The Type S treatment really does spice up the MDX, but if you really want one, wait until next year
The Type S treatment really does spice up the MDX, but if you really want one, wait until next year

by Ben So | June 10, 2024


North American car-buyers love a fast SUV. This is not news; the Germans have been doing this for over two decades now, but for some reason, this idea never really took off with Japanese automakers. We have seen smaller sporty crossovers come and go over the years, like the V8-powered Infiniti FX45 and the Japan-only Subaru Forester STI, but nothing really stuck.

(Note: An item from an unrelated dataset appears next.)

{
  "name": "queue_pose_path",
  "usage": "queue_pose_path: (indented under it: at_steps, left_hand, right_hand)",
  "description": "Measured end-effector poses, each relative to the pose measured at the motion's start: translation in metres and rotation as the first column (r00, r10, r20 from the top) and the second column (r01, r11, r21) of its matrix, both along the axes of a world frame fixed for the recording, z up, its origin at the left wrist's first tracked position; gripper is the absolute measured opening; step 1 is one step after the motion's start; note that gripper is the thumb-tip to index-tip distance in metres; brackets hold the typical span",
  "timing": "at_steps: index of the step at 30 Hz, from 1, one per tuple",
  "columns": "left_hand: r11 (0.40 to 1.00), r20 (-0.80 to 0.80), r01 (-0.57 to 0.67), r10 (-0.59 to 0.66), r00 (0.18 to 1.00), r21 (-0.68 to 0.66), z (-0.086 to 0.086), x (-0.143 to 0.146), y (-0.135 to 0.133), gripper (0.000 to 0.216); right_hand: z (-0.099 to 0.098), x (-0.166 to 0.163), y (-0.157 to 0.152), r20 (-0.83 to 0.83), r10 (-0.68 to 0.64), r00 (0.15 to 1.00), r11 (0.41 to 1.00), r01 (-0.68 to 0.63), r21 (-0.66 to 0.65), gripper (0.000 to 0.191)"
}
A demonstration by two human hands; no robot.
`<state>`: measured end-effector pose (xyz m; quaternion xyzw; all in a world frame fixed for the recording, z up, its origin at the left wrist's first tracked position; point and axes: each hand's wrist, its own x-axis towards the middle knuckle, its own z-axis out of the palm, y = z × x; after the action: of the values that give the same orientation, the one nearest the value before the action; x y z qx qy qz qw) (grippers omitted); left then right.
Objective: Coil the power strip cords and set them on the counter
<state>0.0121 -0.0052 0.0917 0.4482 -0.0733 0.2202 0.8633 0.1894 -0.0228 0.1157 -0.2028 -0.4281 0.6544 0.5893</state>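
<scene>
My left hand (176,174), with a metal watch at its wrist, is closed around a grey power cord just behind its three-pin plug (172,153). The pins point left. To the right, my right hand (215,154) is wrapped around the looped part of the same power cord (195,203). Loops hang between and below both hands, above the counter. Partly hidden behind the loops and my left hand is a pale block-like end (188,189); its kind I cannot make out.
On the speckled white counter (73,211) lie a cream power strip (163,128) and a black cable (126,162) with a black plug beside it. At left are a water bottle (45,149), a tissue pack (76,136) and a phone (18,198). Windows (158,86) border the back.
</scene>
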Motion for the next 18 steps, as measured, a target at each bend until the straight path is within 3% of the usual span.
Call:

Now, the 2024 Acura MDX Type S Ultra enters the picture.

The MDX has been around since 2001, positioned as the slightly sportier option over crossovers from Lexus and Infiniti — at least until the FX45 and 50 came and went. With the launch of the Type S version in 2022, Acura has officially made the MDX spicy and we can see traces of this. You can see some of that spiciness outside with a subtle but noticeable front lip, a sportier front grille, blacked-out trim, 21-inch wheels with low-profile tires, and four oversized exhaust tips finishing off the rear end. Personally, I would have loved to see a more aggressive look like the Integra Type S, but I understand why Acura took a more cautious approach. A fast SUV is uncharted territory for the brand, and not to mention the MDX is a very popular three-row family hauler.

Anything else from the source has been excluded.